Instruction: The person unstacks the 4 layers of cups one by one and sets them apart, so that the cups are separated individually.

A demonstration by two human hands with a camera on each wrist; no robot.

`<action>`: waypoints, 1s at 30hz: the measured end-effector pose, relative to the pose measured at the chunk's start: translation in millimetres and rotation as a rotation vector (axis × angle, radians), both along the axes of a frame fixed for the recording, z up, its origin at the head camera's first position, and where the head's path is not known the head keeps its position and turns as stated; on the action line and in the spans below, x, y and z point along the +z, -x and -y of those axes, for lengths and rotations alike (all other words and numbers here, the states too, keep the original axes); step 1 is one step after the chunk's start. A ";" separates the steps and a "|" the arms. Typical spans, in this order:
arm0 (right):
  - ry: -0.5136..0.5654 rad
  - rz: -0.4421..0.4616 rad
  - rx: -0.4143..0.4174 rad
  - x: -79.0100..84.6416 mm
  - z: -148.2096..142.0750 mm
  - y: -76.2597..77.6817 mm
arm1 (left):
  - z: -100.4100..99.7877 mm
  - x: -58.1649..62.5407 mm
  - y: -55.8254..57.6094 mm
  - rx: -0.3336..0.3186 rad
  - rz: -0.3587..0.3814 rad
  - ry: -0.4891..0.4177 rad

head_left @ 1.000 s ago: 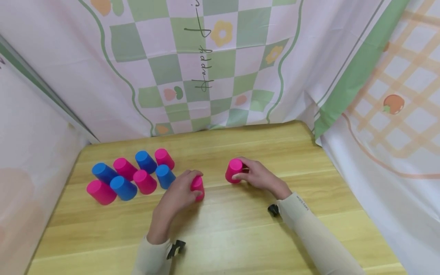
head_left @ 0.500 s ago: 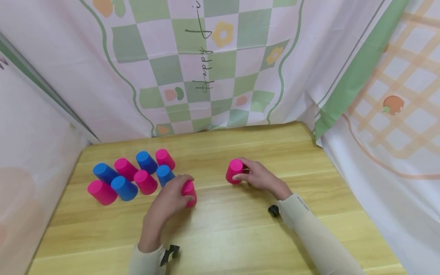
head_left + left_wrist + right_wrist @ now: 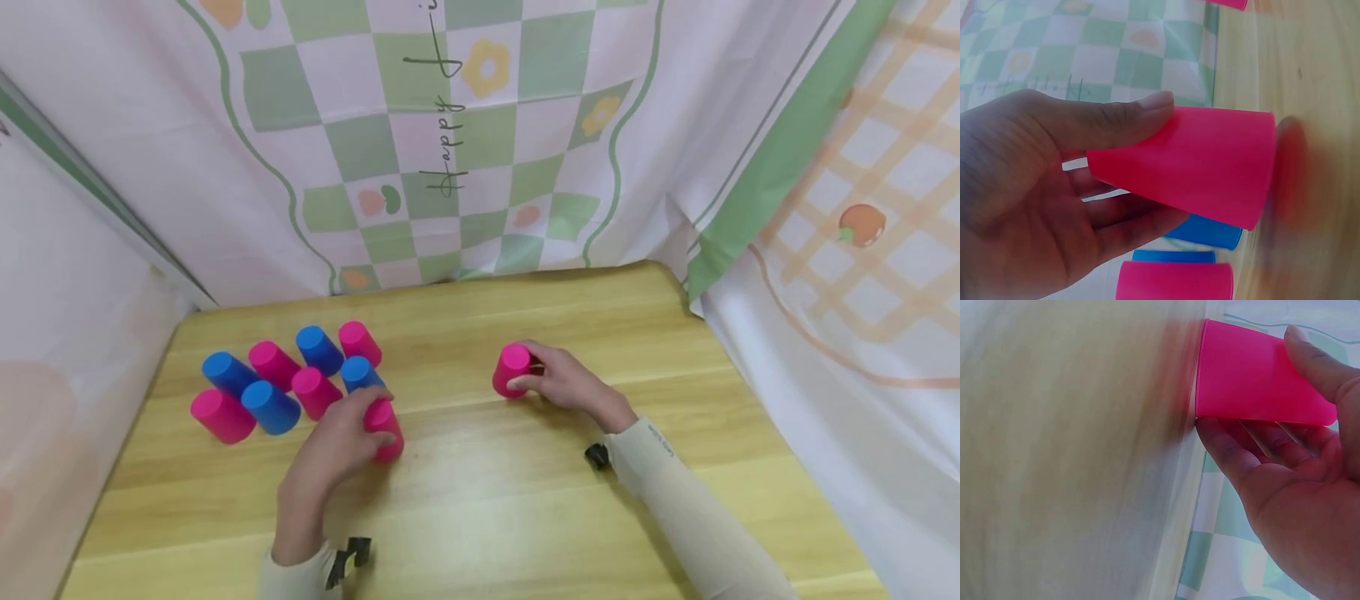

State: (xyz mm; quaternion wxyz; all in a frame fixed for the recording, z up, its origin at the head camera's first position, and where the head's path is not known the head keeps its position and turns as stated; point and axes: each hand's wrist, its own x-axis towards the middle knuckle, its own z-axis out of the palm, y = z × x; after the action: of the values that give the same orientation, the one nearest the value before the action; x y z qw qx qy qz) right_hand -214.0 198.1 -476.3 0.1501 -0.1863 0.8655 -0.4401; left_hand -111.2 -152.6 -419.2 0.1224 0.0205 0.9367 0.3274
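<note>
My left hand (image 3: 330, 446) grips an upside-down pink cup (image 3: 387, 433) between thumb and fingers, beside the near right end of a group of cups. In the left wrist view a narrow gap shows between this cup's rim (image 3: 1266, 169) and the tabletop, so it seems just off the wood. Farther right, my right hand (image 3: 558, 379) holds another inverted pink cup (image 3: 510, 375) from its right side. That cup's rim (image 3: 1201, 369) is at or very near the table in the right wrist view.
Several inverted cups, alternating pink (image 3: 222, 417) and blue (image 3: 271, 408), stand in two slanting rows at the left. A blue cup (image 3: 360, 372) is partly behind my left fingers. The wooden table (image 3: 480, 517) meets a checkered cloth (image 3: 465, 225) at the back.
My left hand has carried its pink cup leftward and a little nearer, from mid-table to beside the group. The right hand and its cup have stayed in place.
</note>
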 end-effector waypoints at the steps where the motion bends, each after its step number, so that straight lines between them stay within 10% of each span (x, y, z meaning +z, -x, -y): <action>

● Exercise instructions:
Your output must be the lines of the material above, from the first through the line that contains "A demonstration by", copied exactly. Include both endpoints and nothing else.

● Worked solution:
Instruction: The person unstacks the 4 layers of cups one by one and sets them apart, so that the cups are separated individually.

A demonstration by two human hands with a camera on each wrist; no robot.

This exercise has now been fully answered.